Autre adepte des algorithmes, Azaméo, un spécialiste du marketing digital à la performance. Partant du principe que plus de la moitié des internautes achètent sur les sites qu’ils connaissent, la societé a récemment introduit un critère de mémorisation de la marque dans son offre Azabrand. Objectif : mesurer le retour sur investissement d’une campagne de notoriété en ligne à partir des différentes actions du visiteur : accès direct, click banner ou entrée dans un moteur de recherche.

« En étant connecté aux sites de nos clients, nous observons la façon dont les internautes arrivent sur le site de la marque. Pour cela, nos algorithmes analysent les actions générées par l’internaute après la visualisation des bannières publicitaires. Nous observons ainsi les environnements et la fréquence de diffusion, afin de mesurer le retour sur investissement de la campagne », indique Emmanuel Niclot, directeur marketing produit d’Azaméo.

Alenty, spécialisé dans la mesure de la visibilité, a pour sa part développé des modèles d’efficacité publicitaire pour le branding, grâce à des partenariats avec des sociétés d’études (Nielsen, TNS...). Ces modèles prouvent le lien existant entre les métriques de performance (mémorisation, agrément) et les indicateurs de visibilité définis par Alenty. Pour cette société, une impression publicitaire est efficace si son message est vu dans son integralité. Alenty a donc développé une technologie de mesure unique,  permettant de savoir si la publicité d’un annonceur a été vue suffisamment longtemps.
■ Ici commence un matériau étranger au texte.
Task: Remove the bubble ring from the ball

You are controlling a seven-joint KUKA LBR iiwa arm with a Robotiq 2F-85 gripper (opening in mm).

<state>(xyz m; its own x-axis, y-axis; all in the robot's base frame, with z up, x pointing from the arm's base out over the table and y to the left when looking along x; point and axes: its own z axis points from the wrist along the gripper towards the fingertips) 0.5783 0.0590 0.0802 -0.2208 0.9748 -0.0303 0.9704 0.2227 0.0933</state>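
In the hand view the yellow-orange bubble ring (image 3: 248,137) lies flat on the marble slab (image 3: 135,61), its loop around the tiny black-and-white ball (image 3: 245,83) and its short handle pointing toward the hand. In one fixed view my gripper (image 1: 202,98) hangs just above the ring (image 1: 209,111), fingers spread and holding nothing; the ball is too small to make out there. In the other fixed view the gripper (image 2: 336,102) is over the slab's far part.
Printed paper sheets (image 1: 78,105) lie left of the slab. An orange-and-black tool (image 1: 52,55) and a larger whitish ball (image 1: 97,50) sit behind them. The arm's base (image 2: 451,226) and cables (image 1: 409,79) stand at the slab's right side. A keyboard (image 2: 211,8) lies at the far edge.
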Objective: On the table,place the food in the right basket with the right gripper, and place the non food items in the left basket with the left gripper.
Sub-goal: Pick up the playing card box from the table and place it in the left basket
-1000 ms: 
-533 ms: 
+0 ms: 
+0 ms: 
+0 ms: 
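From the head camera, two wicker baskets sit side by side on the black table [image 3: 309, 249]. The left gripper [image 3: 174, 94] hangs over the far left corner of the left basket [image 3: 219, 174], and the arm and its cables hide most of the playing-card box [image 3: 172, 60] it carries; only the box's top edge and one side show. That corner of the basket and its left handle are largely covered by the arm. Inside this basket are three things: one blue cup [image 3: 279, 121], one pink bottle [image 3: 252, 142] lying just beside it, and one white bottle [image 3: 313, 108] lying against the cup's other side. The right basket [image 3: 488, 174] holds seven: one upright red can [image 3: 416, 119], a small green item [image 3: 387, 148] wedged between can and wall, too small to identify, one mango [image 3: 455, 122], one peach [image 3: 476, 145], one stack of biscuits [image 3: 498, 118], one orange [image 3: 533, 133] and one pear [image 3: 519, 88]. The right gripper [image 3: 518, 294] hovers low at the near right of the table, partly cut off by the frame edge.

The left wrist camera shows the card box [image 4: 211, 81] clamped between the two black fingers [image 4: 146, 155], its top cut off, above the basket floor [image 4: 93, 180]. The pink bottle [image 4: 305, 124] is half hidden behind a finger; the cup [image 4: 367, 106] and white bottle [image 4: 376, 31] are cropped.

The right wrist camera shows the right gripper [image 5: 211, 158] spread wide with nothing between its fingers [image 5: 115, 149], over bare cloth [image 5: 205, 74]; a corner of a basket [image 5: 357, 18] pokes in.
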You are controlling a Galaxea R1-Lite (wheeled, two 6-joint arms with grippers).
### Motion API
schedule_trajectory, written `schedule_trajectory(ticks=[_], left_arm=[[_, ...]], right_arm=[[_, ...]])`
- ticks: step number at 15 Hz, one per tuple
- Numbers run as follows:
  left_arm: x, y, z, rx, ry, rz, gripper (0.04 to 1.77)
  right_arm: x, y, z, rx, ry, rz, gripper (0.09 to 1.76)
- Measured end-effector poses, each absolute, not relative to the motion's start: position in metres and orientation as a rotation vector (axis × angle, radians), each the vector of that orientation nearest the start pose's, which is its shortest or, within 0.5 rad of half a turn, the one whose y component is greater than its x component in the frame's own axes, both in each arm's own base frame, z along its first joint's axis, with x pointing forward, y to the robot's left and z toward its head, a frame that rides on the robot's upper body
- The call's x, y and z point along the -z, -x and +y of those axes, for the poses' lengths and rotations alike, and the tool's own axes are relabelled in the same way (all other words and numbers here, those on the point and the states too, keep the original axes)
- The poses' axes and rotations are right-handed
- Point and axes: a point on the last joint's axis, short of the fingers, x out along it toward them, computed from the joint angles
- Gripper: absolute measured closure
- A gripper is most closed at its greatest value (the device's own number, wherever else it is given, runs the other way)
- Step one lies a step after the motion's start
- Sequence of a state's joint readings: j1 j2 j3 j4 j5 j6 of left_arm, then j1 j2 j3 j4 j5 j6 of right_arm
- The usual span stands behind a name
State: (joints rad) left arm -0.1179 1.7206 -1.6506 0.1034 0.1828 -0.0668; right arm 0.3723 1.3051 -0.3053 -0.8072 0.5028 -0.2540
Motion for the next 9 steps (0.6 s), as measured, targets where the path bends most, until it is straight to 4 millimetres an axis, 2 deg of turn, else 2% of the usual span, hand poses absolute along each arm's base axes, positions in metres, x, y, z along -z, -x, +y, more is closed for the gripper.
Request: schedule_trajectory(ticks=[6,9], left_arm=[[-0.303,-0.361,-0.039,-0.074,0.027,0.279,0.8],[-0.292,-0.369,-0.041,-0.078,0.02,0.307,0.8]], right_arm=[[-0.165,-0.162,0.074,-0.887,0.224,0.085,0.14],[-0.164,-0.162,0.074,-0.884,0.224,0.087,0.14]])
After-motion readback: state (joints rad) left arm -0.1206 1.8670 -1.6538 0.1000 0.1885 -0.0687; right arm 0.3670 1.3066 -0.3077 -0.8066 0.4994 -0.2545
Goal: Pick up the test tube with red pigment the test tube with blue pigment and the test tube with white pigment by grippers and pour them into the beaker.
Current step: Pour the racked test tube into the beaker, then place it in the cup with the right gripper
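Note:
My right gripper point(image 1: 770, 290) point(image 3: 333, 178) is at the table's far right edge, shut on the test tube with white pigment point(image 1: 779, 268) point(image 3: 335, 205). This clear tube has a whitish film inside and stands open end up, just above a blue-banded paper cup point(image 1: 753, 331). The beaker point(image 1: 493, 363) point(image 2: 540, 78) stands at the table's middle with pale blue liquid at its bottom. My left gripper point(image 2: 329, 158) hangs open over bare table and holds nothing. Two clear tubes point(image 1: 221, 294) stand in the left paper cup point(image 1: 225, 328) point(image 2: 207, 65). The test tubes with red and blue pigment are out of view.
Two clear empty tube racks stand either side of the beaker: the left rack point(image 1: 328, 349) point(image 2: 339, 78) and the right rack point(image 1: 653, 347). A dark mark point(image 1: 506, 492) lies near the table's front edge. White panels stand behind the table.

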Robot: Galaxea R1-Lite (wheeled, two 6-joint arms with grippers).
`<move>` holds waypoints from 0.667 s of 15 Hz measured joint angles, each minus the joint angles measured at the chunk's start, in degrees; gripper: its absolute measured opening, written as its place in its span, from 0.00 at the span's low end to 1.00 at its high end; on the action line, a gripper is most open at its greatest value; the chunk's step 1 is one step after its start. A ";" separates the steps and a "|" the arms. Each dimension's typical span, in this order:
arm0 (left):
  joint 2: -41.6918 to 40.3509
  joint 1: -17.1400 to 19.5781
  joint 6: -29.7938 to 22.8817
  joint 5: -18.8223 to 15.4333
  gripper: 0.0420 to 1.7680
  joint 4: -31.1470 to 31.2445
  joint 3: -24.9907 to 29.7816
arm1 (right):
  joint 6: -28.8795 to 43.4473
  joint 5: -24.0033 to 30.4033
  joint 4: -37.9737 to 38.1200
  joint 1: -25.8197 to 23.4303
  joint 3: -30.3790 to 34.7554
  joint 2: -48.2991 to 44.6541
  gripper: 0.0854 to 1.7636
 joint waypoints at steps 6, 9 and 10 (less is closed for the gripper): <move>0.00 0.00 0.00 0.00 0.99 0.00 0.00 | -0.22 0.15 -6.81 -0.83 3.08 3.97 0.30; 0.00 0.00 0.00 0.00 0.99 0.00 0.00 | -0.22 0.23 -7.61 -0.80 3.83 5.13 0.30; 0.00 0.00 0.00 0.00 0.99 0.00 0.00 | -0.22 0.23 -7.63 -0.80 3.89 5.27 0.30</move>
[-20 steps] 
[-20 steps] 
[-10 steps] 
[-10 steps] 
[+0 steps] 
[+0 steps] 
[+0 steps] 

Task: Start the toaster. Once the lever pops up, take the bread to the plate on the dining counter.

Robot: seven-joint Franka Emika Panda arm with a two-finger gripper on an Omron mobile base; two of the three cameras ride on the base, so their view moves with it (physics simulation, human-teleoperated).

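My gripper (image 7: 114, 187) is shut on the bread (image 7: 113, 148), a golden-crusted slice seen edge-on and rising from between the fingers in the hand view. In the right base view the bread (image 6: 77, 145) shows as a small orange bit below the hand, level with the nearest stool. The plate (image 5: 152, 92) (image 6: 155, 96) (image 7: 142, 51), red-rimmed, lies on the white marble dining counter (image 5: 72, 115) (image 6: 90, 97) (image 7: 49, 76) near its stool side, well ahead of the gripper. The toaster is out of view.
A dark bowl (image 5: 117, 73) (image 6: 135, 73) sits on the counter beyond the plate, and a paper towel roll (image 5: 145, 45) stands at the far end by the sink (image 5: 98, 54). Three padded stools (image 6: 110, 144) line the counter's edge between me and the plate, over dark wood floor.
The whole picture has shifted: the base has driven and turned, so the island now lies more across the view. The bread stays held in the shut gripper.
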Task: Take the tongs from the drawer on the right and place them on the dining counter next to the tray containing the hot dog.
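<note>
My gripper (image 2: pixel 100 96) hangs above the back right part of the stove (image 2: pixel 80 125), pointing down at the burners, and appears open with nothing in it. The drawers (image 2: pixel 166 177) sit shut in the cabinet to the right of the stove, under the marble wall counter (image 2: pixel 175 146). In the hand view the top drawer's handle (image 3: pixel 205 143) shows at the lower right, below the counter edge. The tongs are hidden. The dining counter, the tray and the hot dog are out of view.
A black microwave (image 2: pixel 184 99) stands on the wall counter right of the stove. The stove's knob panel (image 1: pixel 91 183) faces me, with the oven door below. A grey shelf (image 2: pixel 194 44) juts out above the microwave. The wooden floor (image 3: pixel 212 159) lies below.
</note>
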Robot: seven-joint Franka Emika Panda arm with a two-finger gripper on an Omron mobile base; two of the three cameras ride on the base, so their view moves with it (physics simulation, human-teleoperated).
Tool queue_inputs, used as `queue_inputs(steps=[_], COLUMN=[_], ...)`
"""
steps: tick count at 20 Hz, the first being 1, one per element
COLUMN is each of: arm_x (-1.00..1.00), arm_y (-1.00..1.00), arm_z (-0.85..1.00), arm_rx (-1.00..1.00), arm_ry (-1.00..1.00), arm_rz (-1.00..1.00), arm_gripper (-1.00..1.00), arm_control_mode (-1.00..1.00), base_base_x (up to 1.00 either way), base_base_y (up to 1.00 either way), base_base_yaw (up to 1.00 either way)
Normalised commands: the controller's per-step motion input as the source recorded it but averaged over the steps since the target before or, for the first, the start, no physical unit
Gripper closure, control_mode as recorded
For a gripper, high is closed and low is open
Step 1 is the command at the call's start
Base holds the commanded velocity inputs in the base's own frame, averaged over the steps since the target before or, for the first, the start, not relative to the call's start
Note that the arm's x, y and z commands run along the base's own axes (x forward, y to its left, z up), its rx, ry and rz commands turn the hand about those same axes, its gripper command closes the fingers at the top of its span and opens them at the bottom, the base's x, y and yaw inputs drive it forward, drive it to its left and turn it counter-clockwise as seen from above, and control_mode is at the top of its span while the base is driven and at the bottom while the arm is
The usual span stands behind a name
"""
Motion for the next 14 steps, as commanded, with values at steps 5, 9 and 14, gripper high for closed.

Ainsi, avec ces bureaux d’études, Alenty relie la puissance de la mesure, exhaustive et hautement technologique, à l’efficacité des processus, complexes et qualitatifs, du branding.

Logique test and learn

Mais ces nombreux modèles alternatifs ne semblent pourtant pas assez convaincants pour bouleverser les habitudes des entreprises : une écrasante majorité d’entre elles – 79 % selon l’Ifop – conserve le last click comme principal modèle d’attribution. « S’il reste majoritaire chez les annonceurs, c’est parce qu’il est le plus simple à déployer. Il est aussi celui qui les déstabilise le moins, puisqu’il leur assure la vraie performance de leurs bannières », assure Thomas Jeanjean, managing director de Criteo France. De fait, le remplacement des modèles d’attribution chamboule l’activité de l’entreprise et exige que des processus bien ancrés soient modifiés, voire remplacés par de nouvelles technologies. La crainte de s’engager dans un processus au résultat incertain est donc un vrai frein. Par ailleurs, les nouveaux modèles multi-touch sont souvent jugés trop récents et doivent faire la preuve de leur supériorité avant que le changement ne s’impose. Mais puisque le real time bidding apporte une nouvelle souplesse dans la façon d’aborder ses achats publicitaires en ligne, la logique du « test and learn » est également un bon moyen pour l’annonceur de mesurer l’impact des divers canaux publicitaires sur ses ventes. C’est le cas de ce qu’on appelle les A/B tests, qui consistent à comparer le comportement d’un groupe d’internautes exposés à une publicité programmatique et d’un autre groupe non exposé.